# Raw data
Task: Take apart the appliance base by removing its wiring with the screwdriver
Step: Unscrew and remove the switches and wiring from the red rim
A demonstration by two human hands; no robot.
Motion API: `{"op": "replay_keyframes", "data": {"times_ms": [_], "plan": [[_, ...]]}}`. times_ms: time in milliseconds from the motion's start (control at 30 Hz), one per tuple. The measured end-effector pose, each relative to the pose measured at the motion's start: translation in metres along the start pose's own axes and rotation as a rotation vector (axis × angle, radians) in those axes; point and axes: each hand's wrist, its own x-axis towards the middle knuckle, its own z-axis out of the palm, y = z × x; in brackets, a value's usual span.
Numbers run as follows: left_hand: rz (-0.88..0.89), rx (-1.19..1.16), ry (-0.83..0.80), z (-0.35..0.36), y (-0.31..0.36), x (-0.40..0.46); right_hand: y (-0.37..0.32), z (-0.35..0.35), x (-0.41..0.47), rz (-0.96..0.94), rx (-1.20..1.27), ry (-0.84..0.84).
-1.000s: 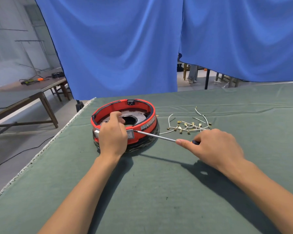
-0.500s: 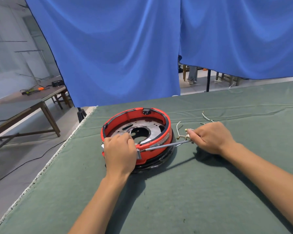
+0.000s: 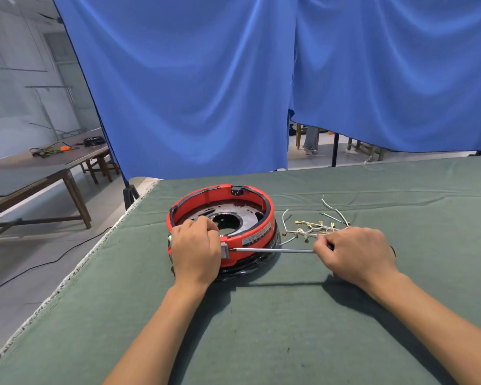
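Red appliance base [image 3: 261, 218] on green table cloth [image 3: 261, 329], steadied by left hand [image 3: 196, 252] curled over near rim. Screwdriver [image 3: 272, 250] grasped in right hand [image 3: 356, 255], tip at side bracket; better kept level, pressed straight. Removed wiring [image 3: 311, 229] just beside.

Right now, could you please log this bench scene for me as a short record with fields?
surface: green cloth over the table
appliance base: red ring with a dark metal plate inside, lying flat
left hand: left hand grips the near rim of the ring
right hand: right hand holds the screwdriver
screwdriver: shaft level, tip at the ring's outer wall beside the left hand
wiring: loose white wires with brass ends on the cloth, right of the ring
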Motion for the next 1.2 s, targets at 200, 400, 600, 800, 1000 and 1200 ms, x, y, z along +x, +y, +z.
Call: {"op": "replay_keyframes", "data": {"times_ms": [200,400,600,800,1000,1200], "plan": [[0.093,0.078,-0.010,-0.004,0.003,-0.001,-0.005,-0.011,-0.006,0.090,-0.139,-0.126],[0.089,0.091,-0.048,-0.003,0.004,-0.002,-0.003,-0.016,0.006,0.044,-0.198,-0.084],[0.099,0.133,-0.046,-0.001,0.005,-0.001,0.002,-0.015,0.032,-0.059,-0.162,-0.048],[0.104,0.144,-0.040,-0.002,0.005,0.000,0.003,-0.011,0.058,-0.192,-0.114,0.020],[0.070,0.117,-0.054,-0.002,0.004,0.001,-0.002,-0.018,0.096,-0.353,-0.131,0.061],[0.084,0.100,-0.040,-0.002,0.001,-0.001,0.000,-0.024,0.094,-0.402,-0.150,0.048]]}}
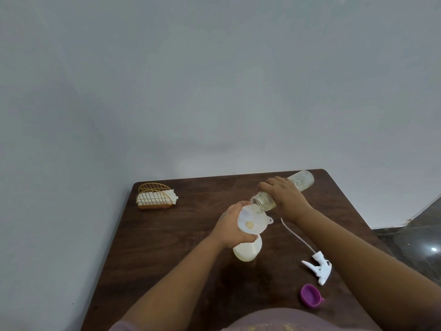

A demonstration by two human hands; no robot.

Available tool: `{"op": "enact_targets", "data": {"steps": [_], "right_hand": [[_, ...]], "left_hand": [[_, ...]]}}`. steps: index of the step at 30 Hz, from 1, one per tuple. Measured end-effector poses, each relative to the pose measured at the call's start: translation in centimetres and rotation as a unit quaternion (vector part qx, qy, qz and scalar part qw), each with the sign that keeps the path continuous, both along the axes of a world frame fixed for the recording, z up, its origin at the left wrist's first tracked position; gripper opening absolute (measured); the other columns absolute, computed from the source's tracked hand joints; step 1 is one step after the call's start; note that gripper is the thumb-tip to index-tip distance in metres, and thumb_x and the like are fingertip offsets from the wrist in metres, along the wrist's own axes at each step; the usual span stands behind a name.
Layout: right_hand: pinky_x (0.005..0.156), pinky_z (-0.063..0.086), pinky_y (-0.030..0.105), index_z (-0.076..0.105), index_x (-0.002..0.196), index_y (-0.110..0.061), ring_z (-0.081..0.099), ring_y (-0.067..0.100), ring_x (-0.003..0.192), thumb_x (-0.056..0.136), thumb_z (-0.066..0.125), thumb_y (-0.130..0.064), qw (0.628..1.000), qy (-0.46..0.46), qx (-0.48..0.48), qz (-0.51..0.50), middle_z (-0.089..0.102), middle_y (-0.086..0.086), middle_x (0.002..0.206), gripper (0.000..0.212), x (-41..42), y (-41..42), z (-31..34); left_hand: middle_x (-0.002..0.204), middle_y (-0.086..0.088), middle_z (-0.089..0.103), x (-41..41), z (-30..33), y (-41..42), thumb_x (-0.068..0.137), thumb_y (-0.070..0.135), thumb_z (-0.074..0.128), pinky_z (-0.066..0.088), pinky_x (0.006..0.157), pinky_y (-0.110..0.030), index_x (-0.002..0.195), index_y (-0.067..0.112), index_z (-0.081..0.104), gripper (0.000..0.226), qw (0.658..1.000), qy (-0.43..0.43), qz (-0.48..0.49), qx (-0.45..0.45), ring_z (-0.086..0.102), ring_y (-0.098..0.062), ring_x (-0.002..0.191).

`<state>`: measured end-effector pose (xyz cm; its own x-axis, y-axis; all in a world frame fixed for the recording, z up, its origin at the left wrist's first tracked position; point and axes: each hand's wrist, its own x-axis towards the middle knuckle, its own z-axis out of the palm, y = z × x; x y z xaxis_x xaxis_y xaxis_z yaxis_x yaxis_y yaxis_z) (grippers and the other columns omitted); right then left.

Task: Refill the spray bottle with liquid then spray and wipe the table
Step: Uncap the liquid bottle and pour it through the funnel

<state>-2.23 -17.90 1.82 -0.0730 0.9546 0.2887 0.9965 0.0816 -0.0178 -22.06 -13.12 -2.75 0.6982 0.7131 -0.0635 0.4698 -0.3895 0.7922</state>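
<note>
Two hands busy over a dark brown wood surface [167, 247], which sits w/ its far edge against a plain pale grey wall [214, 80]; same wall runs along the left side. I see dark glossy floor [417, 235] at right, w/ a bright light spot reflected in it.

Left hand [229, 228] wraps round the neck of the white spray bottle [247, 250], fingers curled tight just under the white funnel [250, 220] seated in its mouth. Bottle stands upright near the surface's middle. Right hand [286, 197] grips a clear bottle [281, 192], tipped almost flat, open threaded mouth over the funnel's rim; yellowish liquid pooled at the funnel's hole.

Spray head [318, 268], white, lies on its side right of the bottle, its thin dip tube pointing toward the far edge. Purple cap [311, 295] lies near the front right, close to the spray head. Gold wire holder [154, 195] w/ white napkins sits at the far left corner, well apart from the rest.
</note>
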Motion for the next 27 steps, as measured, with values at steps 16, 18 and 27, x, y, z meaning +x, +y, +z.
{"op": "enact_targets", "data": {"steps": [16, 18, 27], "right_hand": [[0.073, 0.04, 0.032, 0.059, 0.097, -0.02, 0.054, 0.021, 0.079, 0.061, 0.078, -0.024, 1.0, 0.001, 0.004, 0.0, 0.059, -0.003, 0.086, 0.041, 0.31, 0.24, -0.3], [0.073, 0.041, 0.033, 0.059, 0.098, -0.02, 0.054, 0.022, 0.079, 0.062, 0.078, -0.023, 1.0, 0.002, 0.004, 0.0, 0.059, -0.002, 0.086, 0.041, 0.3, 0.22, -0.34], [0.074, 0.037, 0.03, 0.06, 0.098, -0.019, 0.056, 0.022, 0.079, 0.061, 0.08, -0.02, 1.0, -0.001, 0.009, 0.006, 0.06, -0.001, 0.086, 0.042, 0.16, 0.22, -0.36]], "left_hand": [[0.132, 0.013, 0.048, -0.05, -0.06, 0.12, 0.068, 0.036, 0.084, 0.043, 0.092, -0.027, 0.136, 0.036, 0.039, 0.082, 1.0, -0.003, -0.002, -0.002, 0.048, -0.009, 0.115], [0.132, 0.012, 0.048, -0.07, -0.06, 0.12, 0.068, 0.036, 0.085, 0.044, 0.093, -0.028, 0.136, 0.035, 0.039, 0.082, 1.0, -0.003, -0.001, -0.002, 0.047, -0.009, 0.116], [0.135, 0.011, 0.047, 0.0, 0.06, 0.03, 0.07, 0.034, 0.084, 0.041, 0.092, -0.025, 0.139, 0.033, 0.037, 0.084, 1.0, 0.002, -0.001, -0.005, 0.044, -0.006, 0.114]]}}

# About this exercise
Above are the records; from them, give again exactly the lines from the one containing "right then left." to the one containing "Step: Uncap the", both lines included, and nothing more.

# Your solution
`<state>`: measured end-effector pose (xyz cm; its own x-axis, y-axis; all in a world frame fixed for the recording, z up, its origin at the left wrist's first tracked position; point and axes: each hand's wrist, its own x-axis towards the middle knuckle, its own z-axis out of the palm, y = z × x; x y z xaxis_x xaxis_y xaxis_z yaxis_x yaxis_y yaxis_z) (grippers and the other columns omitted); right then left.

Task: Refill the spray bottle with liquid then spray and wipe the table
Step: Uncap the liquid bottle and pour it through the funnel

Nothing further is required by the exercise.